Objective 3: Relate how the three cone types of the human retina contribute to color vision.

 

Photons are particle-waves. This means they sometimes act as particles (such as when we talk about refraction of light rays by the cornea and lens) and sometimes act as waves (such as when we talk about their wavelength, or when we do an experiment called the two-slit experiment). The realization that light has this dual quality only came about at the turn of the 20th century and was truly a paradigm shift in our understanding of vision.

Absorption curves for each of the photoreceptor types.

The different wavelengths of light possess different energy. This energy, which has both electrical and magnetic qualities, is accordingly called electromagnetic energy. An entire spectrum of electromagnetic energy exists, from the low-energy, long-wavelength radio waves at one end, to the high-energy, short-wavelength gamma rays at the other end. In between lie the familiar microwave energy, infrared energy, ultraviolet energy, and X-rays.

Tucked in between infrared and ultraviolet (as the names imply) is a relatively small slice of electromagnetic energies representing wavelengths from about 400 to about 700 nanometers (nm) or just a bit less than one thousandth of a millimeter. This is the visible spectrum, and it’s the series of wavelengths that can be detected by the human eye.

The longest wavelengths (lowest energies) in the visible spectrum are encoded by the visual system as red. The shortest wavelengths (highest energies) in the visible spectrum are encoded by the visual system as violet. In between lies an entire (literal) rainbow of colors: red, orange, yellow, blue, indigo, and violet. My engineer father taught me the mnemonic for this sequence by jokingly claiming the “inventor” of light was ROY G. BIV. I believed him.

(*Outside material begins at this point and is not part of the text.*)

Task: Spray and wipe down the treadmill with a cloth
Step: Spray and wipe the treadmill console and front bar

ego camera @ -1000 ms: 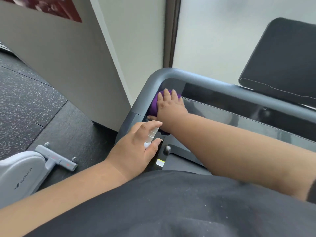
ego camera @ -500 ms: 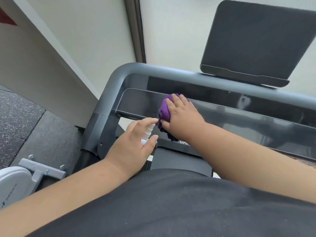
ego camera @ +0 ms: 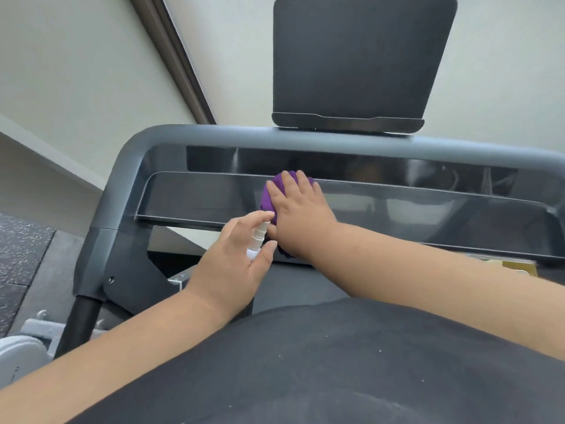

If the membrane stack which extends from the photoreceptor cell body has the same diameter throughout, we call these cells rod photoreceptors. Rods are mostly indifferent to the wavelength of the incoming photons and are mostly interested in the number of photons. Incredibly, a rod photoreceptor can detect as few as 10 photons if the eye is perfectly adapted. This is the number of photons that enter the eye from a barely-visible distant star on a moonless night in the middle of the desert.

Block of a color corresponding to the absorbance maximum of rods (497.6 nm)Rods are most sensitive to a single wavelength of light at about 500 nm (the actual number is a rather fussy 497.6 ± 3.3 nm) which appears to us as a gray-green color. As the wavelength increases above 500 nm or decreases below 500 nm, the rod photoreceptor becomes progressively less sensitive to light so it takes more photons to achieve the same electrochemical response. This is shown by the black curve.

If the membrane stack gets smaller as it gets further from the cell body, then we call this a cone photoreceptor. Cones are very sensitive to the wavelength of the incoming photon particle-waves. They code this information as color.

 

Color blocks corresponding to the three cone absorbance maxima.Cones come in three types. Long wavelength, or L cones, are sometimes called “red cones” though they respond best to a yellow-orange color at about 564 nm. Medium wavelength, or M cones, are sometimes called “green cones” and respond best to a yellow-green color at 534 nm. Short wavelength, or S cones, respond best to blue colors at 420 nm. (Note that the names are not the actual colors of the cones, but the colors that supposedly produce the “best” response.) Like the rods, each has a “favorite” color or wavelength. Photons with wavelengths near the “favorite” will cause a maximum response in that cone; as the wavelength moves away from the “favorite”, it takes more photons to produce the same response.

This setup allows the human retina to detect a complete range of colors in most cases. Each color in the visible spectrum gives us an unambigous “readout” from the three cones. For example, using the diagram, note that a wavelength of 520 nm (green light) reads near zero on the S cone, at 60% on the L cone, and at 80% on the M cone.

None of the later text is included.